Detailed Description

HSK Flash Facility headers.

This file contains function prototypes to menage information that survives a reset and allow storage within the D-Flash.

It provides the FLASH_STRUCT_FACTORY to create a struct with data that can be stored with hsk_flash_write() and recovered with hsk_flash_init().

The D-Flash is used as a ring buffer, this distributes writes over the entire flash to gain the maximum achievable lifetime. The lifetime expectancy depends on your usage scenario and the size of the struct.

Refer to section 3.3 table 20 and table 21 of the XC87x data sheet for D-Flash life times.

Complete coverage of the D-Flash counts as a single D-Flash cycle. Thus the formula for the expected number of write calls is:

$writes = \lfloor 4096 / sizeof(struct) \rfloor * expectedcycles$

expectedcycles
- The expected number of possible write cycles depending on the usage scenario in table 20
sizeof(struct)
- The number of bytes the struct covers
floor()
- Round down to the next smaller integer

E.g. to store 20 bytes of configuration data, the struct factory adds 2 bytes overhead to be able to check the consistency of written data, so $ sizeof(struct) = 22 $ . Expecting that most of the µC use is within the first year, table 20 suggests that $ expectedcycles = 100000 $ . In that case the expected number of possible hsk_flash_write() calls is 18.6 million.

Author: kami

Byte Order

C51 stores multiple byte variables in big endian order, whereas the DPTR register, several SFRs and SDCC use little endian.

If the data struct contains multibyte members such as int/uword or long/ulong, this can lead to data corruption, when switching compilers.

Both the checksum and identifier are single byte values and thus will still match after a compiler switch, causing multibyte values to be restored from the flash with the wrong byte order.

A byte order change can be detected with a byte order word in the struct.
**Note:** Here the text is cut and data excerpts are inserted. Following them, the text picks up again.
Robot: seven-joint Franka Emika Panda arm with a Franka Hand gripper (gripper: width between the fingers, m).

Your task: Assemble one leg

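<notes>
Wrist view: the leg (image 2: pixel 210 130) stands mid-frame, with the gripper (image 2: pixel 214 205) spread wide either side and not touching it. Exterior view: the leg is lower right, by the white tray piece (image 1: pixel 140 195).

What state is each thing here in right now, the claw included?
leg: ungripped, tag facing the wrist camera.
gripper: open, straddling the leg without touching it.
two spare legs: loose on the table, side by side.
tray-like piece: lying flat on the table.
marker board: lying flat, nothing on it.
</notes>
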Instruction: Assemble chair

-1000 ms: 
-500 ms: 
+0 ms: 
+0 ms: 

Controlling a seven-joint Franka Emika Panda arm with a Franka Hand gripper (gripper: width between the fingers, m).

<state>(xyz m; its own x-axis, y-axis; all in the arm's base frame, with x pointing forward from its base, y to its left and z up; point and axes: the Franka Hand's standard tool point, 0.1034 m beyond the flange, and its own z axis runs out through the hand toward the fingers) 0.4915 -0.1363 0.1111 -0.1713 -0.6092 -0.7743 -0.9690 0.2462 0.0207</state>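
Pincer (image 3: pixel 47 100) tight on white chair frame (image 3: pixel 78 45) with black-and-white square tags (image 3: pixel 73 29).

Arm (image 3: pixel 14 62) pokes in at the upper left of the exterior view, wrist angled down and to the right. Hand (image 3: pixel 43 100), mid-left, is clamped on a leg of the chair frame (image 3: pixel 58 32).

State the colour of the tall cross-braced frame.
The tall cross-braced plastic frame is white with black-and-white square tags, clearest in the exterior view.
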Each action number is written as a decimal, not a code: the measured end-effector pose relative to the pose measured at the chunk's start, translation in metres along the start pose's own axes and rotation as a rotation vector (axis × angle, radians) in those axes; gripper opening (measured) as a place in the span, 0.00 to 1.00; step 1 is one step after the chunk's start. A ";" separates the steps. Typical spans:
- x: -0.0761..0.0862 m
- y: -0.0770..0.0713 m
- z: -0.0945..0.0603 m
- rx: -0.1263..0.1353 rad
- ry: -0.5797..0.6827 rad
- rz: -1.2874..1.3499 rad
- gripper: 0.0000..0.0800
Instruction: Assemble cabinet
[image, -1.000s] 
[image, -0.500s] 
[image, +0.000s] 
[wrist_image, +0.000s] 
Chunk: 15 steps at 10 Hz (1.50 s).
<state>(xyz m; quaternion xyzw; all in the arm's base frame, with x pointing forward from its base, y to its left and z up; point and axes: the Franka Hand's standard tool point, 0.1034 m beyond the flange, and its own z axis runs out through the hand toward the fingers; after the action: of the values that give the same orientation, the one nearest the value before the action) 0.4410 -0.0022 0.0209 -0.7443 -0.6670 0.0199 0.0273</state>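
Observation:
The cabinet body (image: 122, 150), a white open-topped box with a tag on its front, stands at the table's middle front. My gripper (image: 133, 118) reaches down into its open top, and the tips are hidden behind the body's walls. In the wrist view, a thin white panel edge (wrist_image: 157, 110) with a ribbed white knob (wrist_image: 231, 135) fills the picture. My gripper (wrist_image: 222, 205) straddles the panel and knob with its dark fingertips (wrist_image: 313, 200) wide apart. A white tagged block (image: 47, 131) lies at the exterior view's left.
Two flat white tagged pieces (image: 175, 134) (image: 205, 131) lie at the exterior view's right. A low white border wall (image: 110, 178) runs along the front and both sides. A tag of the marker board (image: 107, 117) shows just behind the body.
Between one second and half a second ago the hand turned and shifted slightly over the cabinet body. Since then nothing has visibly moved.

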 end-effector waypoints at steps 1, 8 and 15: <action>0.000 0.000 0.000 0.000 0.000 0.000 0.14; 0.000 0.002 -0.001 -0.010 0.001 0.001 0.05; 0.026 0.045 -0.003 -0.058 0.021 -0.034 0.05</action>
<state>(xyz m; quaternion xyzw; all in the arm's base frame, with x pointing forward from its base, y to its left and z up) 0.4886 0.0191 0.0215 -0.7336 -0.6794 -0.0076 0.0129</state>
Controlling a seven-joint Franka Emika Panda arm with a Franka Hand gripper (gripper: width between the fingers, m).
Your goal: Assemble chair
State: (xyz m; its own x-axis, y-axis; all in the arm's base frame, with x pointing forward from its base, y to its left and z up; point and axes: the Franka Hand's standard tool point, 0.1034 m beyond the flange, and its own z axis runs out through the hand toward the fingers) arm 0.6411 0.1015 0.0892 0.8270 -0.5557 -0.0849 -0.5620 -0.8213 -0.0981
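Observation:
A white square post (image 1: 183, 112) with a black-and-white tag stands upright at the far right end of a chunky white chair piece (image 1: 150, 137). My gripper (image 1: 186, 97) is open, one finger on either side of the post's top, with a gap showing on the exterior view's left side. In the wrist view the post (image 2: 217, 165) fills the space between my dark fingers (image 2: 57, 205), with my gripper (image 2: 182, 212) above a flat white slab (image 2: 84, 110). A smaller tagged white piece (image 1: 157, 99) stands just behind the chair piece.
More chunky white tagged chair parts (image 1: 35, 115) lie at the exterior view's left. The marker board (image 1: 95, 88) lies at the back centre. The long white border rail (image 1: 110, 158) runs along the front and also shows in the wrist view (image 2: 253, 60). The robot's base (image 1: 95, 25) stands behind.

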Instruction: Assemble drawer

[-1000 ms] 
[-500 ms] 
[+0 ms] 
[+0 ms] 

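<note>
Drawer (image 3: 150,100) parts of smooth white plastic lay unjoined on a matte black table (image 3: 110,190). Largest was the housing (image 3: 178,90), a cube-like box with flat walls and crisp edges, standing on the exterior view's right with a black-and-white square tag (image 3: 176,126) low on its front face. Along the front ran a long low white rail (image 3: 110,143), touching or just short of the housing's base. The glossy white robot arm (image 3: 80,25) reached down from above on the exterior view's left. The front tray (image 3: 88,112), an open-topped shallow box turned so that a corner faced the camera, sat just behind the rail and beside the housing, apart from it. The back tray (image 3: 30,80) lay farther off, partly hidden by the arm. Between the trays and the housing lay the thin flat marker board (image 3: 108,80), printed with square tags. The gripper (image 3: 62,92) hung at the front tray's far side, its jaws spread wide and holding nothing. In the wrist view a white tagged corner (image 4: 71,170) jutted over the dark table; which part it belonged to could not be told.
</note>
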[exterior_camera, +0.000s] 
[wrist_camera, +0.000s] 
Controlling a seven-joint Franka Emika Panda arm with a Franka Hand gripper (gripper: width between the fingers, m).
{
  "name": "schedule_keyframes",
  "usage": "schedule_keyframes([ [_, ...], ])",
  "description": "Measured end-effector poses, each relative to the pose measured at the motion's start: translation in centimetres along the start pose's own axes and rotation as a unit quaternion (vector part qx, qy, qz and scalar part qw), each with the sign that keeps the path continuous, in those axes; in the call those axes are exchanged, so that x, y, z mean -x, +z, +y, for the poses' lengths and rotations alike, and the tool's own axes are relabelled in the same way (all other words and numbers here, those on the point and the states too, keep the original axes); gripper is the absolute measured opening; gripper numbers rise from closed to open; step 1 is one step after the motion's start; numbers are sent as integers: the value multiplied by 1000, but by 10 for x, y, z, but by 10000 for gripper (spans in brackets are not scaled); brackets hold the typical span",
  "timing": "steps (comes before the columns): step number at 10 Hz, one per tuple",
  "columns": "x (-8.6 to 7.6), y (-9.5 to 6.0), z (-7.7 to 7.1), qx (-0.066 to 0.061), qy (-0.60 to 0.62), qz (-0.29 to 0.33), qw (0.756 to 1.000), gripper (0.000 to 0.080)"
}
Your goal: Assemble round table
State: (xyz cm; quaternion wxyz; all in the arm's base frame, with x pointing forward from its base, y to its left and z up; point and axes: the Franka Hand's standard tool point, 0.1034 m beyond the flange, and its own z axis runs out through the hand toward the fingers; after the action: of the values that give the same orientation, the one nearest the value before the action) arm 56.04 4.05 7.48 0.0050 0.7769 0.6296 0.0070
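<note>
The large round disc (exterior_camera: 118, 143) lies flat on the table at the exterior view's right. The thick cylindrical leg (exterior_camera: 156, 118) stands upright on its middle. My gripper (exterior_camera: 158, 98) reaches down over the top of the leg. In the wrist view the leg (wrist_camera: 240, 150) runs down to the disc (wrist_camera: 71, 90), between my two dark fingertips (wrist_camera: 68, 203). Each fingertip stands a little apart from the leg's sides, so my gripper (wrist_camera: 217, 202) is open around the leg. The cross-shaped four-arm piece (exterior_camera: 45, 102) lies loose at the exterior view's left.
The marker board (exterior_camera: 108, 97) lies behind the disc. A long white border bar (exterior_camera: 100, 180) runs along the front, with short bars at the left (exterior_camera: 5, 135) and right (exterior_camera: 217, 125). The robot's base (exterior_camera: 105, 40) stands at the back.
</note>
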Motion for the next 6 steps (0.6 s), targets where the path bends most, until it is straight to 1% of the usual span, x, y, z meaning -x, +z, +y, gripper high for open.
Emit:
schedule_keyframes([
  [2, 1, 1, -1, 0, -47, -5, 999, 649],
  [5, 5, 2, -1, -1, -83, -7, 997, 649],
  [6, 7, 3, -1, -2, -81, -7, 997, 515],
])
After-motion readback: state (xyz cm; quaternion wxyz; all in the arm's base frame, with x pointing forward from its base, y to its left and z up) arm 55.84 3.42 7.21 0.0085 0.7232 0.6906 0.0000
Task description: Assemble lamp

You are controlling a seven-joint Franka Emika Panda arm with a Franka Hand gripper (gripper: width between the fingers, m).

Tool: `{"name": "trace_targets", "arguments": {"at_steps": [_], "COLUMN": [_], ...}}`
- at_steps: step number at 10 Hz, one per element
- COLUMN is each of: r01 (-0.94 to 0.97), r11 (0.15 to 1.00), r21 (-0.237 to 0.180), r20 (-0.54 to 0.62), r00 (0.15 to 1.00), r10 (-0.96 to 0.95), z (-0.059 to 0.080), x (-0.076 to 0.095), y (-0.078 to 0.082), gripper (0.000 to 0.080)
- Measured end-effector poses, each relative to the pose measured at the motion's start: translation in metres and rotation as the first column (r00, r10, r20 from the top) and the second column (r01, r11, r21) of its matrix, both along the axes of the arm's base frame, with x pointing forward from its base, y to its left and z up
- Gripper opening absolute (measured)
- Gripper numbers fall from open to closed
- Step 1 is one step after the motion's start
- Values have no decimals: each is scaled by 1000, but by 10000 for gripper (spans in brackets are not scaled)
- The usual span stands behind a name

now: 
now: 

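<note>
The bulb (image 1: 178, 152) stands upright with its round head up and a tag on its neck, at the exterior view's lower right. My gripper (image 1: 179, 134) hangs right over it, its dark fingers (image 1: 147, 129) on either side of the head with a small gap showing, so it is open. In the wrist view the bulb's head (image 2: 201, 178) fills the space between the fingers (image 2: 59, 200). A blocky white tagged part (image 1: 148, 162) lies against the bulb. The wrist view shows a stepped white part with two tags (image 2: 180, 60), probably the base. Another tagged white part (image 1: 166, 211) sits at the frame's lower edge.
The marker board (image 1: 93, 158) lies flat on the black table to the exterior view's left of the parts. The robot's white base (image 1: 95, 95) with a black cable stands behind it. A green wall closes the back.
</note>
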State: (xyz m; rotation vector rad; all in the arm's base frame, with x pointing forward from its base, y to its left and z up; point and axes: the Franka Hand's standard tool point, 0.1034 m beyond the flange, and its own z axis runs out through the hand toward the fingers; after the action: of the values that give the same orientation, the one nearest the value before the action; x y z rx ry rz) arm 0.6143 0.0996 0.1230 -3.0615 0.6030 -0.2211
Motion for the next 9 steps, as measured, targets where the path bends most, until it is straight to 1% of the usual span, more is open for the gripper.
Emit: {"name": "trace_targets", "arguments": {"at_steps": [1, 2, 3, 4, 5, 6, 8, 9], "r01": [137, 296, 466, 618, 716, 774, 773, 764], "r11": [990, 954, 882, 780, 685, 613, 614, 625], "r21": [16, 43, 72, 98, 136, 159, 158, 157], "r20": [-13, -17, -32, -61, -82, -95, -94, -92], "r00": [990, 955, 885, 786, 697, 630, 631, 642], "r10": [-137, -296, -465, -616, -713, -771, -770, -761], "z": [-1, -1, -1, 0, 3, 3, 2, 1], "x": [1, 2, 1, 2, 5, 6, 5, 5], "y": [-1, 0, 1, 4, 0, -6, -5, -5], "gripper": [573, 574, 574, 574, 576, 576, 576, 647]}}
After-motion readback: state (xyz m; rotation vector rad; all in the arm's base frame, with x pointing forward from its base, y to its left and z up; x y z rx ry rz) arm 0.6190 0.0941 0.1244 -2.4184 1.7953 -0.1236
A BOW initialized with 0x1234 would read 0x3412 after a an order change.

The suggested solution is to only create struct members with byte wise access. E.g. a ulong member may be defined in the following way:

ubyte ulongMember[sizeof(ulong)];

The value can be set like this:

myStruct.ulongMember[0] = ulongValue;
myStruct.ulongMember[1] = ulongValue >> 8;
myStruct.ulongMember[2] = ulongValue >> 16;
myStruct.ulongMember[3] = ulongValue >> 24;

Reading works similarly:

ulongValue  = (ubyte)myStruct.ulongMember[0];
ulongValue |= (uword)myStruct.ulongMember[1] << 8;
ulongValue |= (ulong)myStruct.ulongMember[2] << 16;
ulongValue |= (ulong)myStruct.ulongMember[3] << 24;

Another alternative is to use a single ubyte[] array and store/read all data with the hsk_can_data_setSignal()/hsk_can_data_getSignal() functions. Due to the bit addressing of CAN message data the maximum length of such an array would be 32 bytes (256bits).

An advantage would be that less memory is required, because data no longer needs to be byte aligned.

Macro Definition Documentation

§ FLASH_PWR_FIRST

#define FLASH_PWR_FIRST 0

Returned by hsk_flash_init() when the µC boots for the first time.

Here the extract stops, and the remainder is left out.